Заметив интерес татарского сановника, я, забыв историю, рассказанную Темиром Засецким, поинтересовался, не из Крыма ли выехал к нам уважаемый мурза.
– Нет, – вздохнув, ответил восточный дворянин. – Род мой из Бухары, имя мой Кадыргали-бек, яз есть верховный эмир Казачьей Орды.
– Почему ж поименовали тебя при здравице мурзой Карачеем? – довольно развязано поинтересовался я у пожилого среднеазиата.

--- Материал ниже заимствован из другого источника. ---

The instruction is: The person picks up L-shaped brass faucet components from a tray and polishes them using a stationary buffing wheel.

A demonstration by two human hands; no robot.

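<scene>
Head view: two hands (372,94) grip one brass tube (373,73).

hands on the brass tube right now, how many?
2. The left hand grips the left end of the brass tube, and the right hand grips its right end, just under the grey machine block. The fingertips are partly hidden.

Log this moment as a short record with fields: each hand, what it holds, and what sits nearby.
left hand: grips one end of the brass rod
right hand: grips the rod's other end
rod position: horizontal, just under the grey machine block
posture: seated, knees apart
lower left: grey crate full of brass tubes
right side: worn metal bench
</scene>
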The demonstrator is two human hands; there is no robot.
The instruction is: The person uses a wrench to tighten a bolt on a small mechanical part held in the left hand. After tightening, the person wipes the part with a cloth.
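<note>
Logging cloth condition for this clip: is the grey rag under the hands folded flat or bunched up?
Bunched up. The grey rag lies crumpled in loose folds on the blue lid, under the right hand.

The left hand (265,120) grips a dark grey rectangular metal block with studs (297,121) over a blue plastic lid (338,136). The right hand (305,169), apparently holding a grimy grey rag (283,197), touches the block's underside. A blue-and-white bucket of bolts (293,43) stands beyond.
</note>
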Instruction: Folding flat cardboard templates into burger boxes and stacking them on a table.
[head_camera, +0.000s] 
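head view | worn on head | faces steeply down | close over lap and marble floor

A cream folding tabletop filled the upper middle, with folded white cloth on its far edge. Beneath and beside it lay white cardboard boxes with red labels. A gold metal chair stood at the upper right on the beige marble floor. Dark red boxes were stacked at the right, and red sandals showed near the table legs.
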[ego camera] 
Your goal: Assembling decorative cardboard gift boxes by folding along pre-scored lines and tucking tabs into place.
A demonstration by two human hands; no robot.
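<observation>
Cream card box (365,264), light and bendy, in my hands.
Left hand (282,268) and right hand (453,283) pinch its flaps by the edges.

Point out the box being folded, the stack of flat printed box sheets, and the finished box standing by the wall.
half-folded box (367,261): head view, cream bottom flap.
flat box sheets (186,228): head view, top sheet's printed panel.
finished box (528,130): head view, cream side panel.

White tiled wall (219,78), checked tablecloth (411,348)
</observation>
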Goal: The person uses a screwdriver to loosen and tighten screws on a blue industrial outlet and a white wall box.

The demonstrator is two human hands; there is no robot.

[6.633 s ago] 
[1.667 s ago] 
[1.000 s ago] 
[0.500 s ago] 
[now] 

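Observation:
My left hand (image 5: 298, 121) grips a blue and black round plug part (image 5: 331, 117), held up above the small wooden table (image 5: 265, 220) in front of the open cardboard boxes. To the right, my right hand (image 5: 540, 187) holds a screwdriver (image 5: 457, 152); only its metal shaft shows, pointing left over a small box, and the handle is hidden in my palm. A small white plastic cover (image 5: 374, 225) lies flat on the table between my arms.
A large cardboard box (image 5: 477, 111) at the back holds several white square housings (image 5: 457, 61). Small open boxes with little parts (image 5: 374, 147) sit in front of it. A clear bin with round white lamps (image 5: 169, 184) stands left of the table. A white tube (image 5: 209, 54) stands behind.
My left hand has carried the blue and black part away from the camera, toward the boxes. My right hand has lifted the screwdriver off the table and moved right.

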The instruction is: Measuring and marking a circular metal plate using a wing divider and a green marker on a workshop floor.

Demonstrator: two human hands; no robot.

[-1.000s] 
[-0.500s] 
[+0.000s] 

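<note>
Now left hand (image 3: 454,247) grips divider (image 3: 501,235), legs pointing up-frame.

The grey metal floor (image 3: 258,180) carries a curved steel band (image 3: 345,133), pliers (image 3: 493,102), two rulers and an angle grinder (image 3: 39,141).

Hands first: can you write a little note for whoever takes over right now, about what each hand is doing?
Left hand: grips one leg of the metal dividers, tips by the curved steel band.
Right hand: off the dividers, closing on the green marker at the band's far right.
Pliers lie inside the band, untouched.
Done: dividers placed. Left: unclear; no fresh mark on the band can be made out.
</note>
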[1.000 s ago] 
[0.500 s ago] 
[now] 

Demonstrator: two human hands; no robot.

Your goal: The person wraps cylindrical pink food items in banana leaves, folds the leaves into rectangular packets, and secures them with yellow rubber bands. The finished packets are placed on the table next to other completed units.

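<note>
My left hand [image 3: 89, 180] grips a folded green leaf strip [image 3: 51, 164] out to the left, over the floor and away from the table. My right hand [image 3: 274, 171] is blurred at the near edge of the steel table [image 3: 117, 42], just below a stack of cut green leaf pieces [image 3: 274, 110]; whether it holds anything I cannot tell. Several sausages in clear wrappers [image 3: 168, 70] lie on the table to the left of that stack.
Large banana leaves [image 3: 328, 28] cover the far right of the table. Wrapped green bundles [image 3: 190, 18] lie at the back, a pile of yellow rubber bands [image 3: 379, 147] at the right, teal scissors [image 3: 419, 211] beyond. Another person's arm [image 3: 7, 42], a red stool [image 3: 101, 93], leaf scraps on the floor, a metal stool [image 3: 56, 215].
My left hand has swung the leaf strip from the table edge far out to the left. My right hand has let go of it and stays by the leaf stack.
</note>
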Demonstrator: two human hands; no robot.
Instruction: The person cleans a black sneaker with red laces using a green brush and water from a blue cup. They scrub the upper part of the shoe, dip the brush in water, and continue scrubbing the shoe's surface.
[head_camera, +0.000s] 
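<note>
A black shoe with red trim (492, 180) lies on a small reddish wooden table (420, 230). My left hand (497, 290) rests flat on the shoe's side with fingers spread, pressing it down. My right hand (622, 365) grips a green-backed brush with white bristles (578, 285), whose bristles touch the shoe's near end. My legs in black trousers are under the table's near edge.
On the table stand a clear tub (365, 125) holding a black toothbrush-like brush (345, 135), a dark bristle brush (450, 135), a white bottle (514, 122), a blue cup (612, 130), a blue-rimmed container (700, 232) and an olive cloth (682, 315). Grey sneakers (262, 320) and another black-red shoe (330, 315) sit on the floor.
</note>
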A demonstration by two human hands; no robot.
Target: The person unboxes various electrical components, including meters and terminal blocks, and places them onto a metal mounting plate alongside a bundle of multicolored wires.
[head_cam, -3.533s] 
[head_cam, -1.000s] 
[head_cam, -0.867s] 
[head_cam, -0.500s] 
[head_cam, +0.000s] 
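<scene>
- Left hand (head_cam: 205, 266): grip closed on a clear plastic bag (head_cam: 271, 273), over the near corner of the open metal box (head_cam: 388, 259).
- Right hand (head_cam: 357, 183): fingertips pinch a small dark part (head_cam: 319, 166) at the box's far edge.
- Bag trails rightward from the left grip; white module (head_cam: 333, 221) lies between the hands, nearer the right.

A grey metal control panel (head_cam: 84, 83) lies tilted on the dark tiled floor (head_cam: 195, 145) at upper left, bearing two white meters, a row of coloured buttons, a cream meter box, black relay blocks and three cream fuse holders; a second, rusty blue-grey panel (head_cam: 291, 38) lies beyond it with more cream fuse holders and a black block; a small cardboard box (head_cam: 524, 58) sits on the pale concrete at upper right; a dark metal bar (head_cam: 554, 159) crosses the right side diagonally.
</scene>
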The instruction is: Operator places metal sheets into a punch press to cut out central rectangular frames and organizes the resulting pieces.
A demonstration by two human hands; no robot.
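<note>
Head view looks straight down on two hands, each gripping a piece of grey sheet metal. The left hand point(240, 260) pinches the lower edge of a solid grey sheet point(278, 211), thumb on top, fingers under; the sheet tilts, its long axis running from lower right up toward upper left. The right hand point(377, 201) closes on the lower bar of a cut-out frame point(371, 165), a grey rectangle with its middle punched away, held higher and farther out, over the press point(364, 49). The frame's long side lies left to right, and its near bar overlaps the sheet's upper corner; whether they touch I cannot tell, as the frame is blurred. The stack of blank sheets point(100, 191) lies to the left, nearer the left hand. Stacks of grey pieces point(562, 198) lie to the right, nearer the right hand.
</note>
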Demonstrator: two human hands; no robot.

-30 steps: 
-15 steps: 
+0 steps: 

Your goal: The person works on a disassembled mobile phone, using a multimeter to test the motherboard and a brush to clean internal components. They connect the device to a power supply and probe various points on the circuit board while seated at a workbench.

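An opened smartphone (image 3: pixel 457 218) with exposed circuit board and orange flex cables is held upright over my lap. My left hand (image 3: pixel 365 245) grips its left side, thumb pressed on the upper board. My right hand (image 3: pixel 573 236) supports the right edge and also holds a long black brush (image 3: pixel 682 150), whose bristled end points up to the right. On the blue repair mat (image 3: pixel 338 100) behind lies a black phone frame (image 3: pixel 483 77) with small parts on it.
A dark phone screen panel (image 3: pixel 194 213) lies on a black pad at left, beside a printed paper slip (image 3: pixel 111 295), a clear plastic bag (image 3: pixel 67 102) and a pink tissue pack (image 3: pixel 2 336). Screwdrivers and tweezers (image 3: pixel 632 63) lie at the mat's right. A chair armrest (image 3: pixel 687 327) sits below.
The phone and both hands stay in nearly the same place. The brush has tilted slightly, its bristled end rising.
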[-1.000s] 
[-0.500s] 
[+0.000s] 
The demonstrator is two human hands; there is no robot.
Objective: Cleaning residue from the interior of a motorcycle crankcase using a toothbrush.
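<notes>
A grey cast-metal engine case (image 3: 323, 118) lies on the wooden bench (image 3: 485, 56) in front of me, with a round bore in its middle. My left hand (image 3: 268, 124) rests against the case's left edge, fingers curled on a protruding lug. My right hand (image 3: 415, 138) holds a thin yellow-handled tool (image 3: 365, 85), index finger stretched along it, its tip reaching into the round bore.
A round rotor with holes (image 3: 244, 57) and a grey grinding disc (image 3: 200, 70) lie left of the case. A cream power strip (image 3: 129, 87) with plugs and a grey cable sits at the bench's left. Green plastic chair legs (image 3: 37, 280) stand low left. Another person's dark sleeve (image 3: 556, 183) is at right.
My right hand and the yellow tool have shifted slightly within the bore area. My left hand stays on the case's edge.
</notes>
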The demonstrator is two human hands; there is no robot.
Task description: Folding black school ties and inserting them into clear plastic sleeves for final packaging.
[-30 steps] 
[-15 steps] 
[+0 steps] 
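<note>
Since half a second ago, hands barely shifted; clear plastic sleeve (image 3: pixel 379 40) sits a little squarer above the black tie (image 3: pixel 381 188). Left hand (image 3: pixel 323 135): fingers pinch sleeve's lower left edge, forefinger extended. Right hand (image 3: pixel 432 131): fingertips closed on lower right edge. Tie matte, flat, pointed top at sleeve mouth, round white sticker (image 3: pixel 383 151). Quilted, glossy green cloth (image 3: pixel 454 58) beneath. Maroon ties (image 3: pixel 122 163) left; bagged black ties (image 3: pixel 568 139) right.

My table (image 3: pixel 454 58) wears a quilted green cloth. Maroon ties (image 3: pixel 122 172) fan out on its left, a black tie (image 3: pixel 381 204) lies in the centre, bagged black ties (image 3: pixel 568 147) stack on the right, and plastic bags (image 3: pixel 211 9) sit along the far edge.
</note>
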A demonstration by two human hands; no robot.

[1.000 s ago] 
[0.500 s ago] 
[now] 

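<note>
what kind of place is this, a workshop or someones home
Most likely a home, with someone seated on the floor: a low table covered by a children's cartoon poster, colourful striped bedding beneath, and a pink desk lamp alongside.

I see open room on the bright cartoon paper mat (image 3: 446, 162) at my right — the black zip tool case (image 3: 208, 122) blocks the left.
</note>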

– Се мой чин, жалованный от царя Сибири Кучума. При дворе османов именовать его великий визирь. Оросы прозывают по нему, – довольно сухо ответил Кадыргали.
Про Узбекистан и Бухару у меня были самые смутные знания, видел я их только в прошлой жизни по телевизору, в передаче про путешествия, потому проговорил по возможности расплывчато:
– Столица твоего родного ханства на реке Амударье? Там красивые гробницы и мечети, да вроде крепость старая имеется?
– Город тот на реке Зоровшан. Крепость – Арк. Яз в ней ранее жить. Есть склеп наиба Аюша, поклоняются ему христиане, именуя Иов. Мечетей прекрасных там не счесть. Кто рассказал тебе о Бухаре, ясырь вернутый? – узбек был слегка удивлён моими познаниями.
– Там растёт хлопок, цвет с коробочкой, из коей пряжу ткут. Узбеки же сё выращивают, воду к полям подводят каналами? – возможность добычи нового текстильного сырья меня крайне интересовала.
– Озбеки разных родов все есть сыны Дешт-Кипчака, они рождены воины. Землю пахать, арык и киряз копать сарты, растят пахту, именем тут бумазей, – ответил старый бек, всё более изумляясь. – Ты, коняз, знанием широк. В твой год то удивление. Яз о таком един раз слыхал. С младых лет славен был падишах могольский Акбар, стыд ему.-
– За что позор-то шаху монголов? – пришла моя очередь дивиться речам собеседника.
– Был великий султан, равный турскому, надежда ислама. Сей час – вероотступник проклятый, лживый пророк, – мрачно ответил Кадыргали, и почтительно склонив голову, попросил удалиться от пира.
Разрешение ему было дано, да и я вскоре, сославшись на необходимость помолиться, оставил торжественное пиршество.